If I’d been told I’d knocked someone up a year ago, I’d have been freaking the hell out. Now, though, I was reading through what’d been put in her file while looking stuff up online. I’d downloaded some pregnancy books onto my phone, but I was going to order paperback versions as well so that I could highlight essential parts and take notes.
Maybe I should buy some index cards, too, so that I could test myself?
Opening up my Amazon app, I added two packs to the cart that had the books and highlighters in it.
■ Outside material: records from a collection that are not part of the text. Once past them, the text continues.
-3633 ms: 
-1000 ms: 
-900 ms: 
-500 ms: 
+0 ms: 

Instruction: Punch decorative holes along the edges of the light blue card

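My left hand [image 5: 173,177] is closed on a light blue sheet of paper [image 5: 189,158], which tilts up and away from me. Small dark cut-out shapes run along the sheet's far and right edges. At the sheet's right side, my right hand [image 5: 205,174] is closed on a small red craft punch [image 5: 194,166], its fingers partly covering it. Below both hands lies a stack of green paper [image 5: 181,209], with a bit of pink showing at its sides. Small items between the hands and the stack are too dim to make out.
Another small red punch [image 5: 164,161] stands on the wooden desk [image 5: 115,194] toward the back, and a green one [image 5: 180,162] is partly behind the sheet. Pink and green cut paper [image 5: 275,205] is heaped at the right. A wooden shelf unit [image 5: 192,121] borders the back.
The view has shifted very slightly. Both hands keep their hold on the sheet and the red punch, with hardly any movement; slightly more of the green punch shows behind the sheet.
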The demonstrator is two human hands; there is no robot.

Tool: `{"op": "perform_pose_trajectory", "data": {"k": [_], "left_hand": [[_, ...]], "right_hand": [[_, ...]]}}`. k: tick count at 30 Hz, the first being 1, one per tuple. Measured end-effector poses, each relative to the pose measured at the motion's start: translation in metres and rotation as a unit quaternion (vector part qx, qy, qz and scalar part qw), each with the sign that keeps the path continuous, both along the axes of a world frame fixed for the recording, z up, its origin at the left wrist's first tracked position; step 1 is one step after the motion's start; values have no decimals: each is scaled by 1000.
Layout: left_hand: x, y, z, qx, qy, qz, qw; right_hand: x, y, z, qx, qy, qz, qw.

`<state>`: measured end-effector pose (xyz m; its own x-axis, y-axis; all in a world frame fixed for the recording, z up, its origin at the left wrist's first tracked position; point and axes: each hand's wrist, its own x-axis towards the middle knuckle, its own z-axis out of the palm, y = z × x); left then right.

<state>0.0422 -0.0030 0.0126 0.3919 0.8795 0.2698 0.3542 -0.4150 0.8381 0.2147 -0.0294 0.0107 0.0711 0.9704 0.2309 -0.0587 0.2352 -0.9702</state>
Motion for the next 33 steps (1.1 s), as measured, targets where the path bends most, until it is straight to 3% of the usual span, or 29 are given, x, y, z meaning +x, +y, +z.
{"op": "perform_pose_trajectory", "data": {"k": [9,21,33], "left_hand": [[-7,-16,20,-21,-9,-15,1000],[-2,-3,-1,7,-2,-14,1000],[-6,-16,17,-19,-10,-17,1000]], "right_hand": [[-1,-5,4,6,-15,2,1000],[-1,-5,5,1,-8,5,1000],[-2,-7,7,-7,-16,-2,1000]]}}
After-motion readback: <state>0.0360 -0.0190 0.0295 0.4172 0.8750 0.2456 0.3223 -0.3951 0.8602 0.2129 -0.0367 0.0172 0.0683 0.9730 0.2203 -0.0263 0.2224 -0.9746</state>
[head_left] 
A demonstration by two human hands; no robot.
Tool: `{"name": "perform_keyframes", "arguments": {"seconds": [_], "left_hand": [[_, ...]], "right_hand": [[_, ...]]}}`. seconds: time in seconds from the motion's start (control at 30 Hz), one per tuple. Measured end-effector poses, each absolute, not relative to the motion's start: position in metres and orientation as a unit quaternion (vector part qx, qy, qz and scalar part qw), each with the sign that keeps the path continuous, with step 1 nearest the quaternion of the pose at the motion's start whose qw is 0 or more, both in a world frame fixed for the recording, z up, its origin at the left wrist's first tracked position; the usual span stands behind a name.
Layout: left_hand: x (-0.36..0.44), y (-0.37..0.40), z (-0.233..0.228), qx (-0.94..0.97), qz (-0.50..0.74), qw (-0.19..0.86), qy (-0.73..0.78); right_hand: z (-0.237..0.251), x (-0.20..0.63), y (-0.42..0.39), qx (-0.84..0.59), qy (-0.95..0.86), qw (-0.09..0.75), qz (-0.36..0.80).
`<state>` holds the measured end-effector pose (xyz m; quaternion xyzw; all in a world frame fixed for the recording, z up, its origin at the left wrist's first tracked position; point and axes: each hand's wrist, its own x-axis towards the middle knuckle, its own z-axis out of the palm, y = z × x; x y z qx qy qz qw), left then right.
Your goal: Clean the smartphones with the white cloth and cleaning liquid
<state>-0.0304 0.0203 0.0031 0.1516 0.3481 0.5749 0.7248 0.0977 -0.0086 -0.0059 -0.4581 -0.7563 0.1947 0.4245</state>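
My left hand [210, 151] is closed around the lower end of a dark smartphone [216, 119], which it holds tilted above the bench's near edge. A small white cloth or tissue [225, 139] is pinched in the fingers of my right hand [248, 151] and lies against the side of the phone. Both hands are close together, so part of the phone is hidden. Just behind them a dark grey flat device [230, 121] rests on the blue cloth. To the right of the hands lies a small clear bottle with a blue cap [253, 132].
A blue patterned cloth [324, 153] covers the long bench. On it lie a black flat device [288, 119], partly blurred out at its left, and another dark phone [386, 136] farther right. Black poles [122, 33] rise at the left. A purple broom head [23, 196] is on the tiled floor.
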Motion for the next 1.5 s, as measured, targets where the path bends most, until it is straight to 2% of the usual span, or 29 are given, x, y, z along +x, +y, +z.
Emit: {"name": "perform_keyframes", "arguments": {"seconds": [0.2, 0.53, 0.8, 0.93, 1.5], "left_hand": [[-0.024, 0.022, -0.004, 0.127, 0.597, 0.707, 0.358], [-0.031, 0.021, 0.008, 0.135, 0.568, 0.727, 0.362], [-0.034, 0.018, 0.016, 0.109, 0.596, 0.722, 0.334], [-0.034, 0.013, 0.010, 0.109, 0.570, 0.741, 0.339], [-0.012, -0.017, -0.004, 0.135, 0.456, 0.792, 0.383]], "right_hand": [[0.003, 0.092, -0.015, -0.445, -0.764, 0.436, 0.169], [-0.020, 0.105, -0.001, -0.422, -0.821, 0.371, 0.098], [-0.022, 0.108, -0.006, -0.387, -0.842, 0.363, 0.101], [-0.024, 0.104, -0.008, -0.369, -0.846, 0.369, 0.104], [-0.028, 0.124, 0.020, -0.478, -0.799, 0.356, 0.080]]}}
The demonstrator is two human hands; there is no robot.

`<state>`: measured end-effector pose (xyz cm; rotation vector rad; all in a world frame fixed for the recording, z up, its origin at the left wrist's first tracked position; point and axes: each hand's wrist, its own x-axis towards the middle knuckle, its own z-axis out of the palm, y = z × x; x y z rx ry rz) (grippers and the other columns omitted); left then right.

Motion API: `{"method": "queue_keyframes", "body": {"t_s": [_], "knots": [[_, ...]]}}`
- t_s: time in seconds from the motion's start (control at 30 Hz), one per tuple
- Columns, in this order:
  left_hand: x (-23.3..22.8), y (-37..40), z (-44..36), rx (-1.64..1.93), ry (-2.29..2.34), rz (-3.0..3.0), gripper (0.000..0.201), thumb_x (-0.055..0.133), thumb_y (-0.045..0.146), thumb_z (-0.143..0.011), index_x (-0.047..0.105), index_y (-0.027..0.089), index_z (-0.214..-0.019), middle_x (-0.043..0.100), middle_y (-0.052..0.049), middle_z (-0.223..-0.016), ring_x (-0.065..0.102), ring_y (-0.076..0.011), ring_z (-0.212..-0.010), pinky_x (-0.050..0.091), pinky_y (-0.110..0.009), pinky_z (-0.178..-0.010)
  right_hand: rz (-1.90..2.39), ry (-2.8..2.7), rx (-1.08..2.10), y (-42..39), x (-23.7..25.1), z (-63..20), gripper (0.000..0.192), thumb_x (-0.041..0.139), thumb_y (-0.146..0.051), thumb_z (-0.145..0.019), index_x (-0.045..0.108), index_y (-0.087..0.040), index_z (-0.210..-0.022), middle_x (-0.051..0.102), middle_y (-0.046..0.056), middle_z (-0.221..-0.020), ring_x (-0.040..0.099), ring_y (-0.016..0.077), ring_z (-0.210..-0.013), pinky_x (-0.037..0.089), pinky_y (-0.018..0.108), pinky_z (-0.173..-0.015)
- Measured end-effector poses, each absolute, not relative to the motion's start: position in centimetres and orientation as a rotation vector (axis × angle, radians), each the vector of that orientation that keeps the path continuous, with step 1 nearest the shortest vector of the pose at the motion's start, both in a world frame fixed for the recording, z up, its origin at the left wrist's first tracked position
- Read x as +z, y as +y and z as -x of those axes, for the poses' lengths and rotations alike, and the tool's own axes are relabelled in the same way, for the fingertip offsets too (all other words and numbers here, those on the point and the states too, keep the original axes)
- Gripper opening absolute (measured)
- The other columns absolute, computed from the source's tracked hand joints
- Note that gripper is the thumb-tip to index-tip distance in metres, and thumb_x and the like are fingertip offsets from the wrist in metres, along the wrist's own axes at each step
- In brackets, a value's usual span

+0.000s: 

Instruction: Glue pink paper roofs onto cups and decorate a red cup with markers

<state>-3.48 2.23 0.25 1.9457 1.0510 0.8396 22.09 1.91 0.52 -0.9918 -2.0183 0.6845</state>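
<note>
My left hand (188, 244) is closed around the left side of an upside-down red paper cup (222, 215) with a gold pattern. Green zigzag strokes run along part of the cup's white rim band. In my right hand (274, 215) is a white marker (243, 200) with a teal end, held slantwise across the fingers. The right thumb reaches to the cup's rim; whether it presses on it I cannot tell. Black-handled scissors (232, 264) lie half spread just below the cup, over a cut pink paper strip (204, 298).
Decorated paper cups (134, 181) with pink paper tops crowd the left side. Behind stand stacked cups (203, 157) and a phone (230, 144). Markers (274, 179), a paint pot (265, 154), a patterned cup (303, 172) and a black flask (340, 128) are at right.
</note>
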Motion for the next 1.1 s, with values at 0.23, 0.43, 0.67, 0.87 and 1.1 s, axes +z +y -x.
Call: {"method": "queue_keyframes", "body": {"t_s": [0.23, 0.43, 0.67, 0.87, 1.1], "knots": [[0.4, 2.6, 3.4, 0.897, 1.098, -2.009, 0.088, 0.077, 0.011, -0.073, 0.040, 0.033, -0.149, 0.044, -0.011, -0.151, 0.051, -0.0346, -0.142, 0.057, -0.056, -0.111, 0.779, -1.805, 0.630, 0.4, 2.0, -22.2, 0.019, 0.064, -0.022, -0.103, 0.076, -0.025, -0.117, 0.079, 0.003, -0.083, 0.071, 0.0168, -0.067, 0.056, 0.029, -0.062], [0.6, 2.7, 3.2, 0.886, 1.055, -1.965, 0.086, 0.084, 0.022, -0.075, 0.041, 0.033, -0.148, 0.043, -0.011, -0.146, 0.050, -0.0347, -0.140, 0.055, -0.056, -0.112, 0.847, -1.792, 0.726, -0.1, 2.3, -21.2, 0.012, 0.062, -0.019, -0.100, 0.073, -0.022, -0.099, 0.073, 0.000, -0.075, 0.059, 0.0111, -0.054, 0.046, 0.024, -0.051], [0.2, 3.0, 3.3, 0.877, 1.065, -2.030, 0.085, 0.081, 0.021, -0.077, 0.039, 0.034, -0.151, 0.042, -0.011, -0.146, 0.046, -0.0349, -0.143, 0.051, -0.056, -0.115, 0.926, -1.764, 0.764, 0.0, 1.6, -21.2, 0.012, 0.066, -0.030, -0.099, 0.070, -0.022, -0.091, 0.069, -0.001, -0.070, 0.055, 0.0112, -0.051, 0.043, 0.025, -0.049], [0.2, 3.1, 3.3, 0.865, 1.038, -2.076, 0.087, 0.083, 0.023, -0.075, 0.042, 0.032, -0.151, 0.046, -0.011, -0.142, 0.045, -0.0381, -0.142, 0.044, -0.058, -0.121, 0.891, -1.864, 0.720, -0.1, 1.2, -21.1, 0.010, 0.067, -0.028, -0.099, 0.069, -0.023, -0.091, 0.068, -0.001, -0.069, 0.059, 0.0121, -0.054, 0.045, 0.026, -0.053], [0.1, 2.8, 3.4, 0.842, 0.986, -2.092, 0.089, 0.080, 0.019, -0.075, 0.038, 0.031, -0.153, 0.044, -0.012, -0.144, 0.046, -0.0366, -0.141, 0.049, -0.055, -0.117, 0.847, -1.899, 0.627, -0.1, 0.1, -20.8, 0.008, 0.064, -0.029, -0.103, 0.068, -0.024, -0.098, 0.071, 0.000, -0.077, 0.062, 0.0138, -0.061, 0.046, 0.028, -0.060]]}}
I’d place the order once I knew where we were going to be staying when we left here.
“You know, the information isn’t going to disappear if you put the folder down,” Sadie murmured, watching me from the bed.
I’d taken a shower while my brothers were talking to her about what they all did, and because I’d still had my bags in the truck, I’d been able to change into clean clothes. I knew she wanted to have a shower, but she’d only just finished a light meal, so I wanted her stomach to have time to digest before she had one.
This gave me time to have the chat with her that we needed to get out of the way.
Standing up, I dropped the folder on the chair I’d just vacated and motioned for her to scoot over slightly. Staring at me like I’d grown two heads, she moved over and then watched as I lay down next to her on my side.